John Piper has a book, “Spectacular Sins.” He focuses on how God gets glory out of mans sinful behavior. Of course, the Bible is full of what we would consider spectacular sins; the Tower of Babel, David and Bathsheba, Judas’ betrayal of Jesus, the haircut Delilah gave samson, Jonah’s run from God, and everyone knows what Adam and Eve did… they had dinner with a talking snake! I submit this account as one of the spectacular sins of the Bible.
- Joshua 7:1: The people of Israel broke faith in regard to “the accursed thing.” ESV says “devoted things.” The Hebrew is referring to a thing devoted to destruction.
- Achan means trouble.
- Joshua 7:3: Notice they didn’t even feel a need to send the entire fighting force. They are convinced that they got this one.
- Joshua 7:4: Instead of the enemy fleeing or being destroyed, they flee before their enemy.
- Joshua 7:6: Joshua’s response is to throw himself before God. He is humble, contrite and anxious to know the cause of the disaster.
- Joshua 7:10: Notice Yahweh’s command, “GET UP.” Joshua is not to remain in a defeated position, but God plans to raise him up once again.
What happens when I stray?
1. I incur . Joshua 7:11
2. I lose my Joshua 7:12-13.
3. I endure . Joshua 7:12
God tells Joshua that he must decide: Does Joshua want God’s presence, or not? If he wants God to go with them, then Joshua must deal with the sin in the camp. He may not be passive about sin.
- Joshua 7:13, Joshua is again told to “Get up.” He is to man up. Tomorrow he will consecrate the people and come before God.
The guilty person can do 1 of 3 things:
1. He can come forward, confess, beg mercy.
2. He can take off into the desert in middle of the night. Go to some Canaanite city and seek refuge.
3. Keep quiet, hope the lot falls on someone else.
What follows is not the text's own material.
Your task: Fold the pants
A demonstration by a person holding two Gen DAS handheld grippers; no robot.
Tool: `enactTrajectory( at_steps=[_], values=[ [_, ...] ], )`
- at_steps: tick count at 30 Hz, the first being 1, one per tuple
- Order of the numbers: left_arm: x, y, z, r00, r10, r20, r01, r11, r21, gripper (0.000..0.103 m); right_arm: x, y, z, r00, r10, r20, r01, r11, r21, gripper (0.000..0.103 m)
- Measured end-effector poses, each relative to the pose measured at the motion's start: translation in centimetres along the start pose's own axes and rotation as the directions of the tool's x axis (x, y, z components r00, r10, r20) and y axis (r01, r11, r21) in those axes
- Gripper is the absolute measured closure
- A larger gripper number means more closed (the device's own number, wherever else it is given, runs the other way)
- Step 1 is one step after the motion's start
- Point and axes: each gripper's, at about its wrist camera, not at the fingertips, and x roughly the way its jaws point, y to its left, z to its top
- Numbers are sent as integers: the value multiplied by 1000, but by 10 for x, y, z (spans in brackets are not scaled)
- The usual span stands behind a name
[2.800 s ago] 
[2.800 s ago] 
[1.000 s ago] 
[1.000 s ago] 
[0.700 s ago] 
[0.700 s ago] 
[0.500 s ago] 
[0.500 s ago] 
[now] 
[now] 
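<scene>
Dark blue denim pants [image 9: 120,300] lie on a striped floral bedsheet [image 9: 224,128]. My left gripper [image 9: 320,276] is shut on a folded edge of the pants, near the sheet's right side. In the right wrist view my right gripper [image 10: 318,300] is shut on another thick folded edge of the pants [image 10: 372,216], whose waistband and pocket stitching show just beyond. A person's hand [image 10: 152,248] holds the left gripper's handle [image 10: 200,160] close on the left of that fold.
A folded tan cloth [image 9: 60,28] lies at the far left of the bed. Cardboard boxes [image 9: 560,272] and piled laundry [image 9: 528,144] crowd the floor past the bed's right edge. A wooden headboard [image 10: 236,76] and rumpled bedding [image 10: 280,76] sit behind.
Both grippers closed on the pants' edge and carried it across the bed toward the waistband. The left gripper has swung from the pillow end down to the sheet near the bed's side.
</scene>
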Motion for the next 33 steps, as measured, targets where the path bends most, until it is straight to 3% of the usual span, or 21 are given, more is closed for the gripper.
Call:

Really, what are the odds of losing a national lottery?
= Achan chooses option #3: Just see what happens.
- Joshua 7:16-18: the nation rises early and goes through the process of casting lots to find the guilty person. While this appears to be fully random (and that’s what Achan is counting on) in the Old Testament this is an appointed means to determining God’s will. (This is also how the Apostles chose the next Apostle after Judas hung himself.) Achan must have been stunned when the lot fell on him.
- Joshua 7:19: Joshua tells Achan to give God praise, confess his sin and “do not hide it from me.” This is a Hebrew word play since what Achan has done is hide stolen items in his tent. (Joshua 7:21)
- Joshua 7:20: Achan’s confession is sorry, but not broken.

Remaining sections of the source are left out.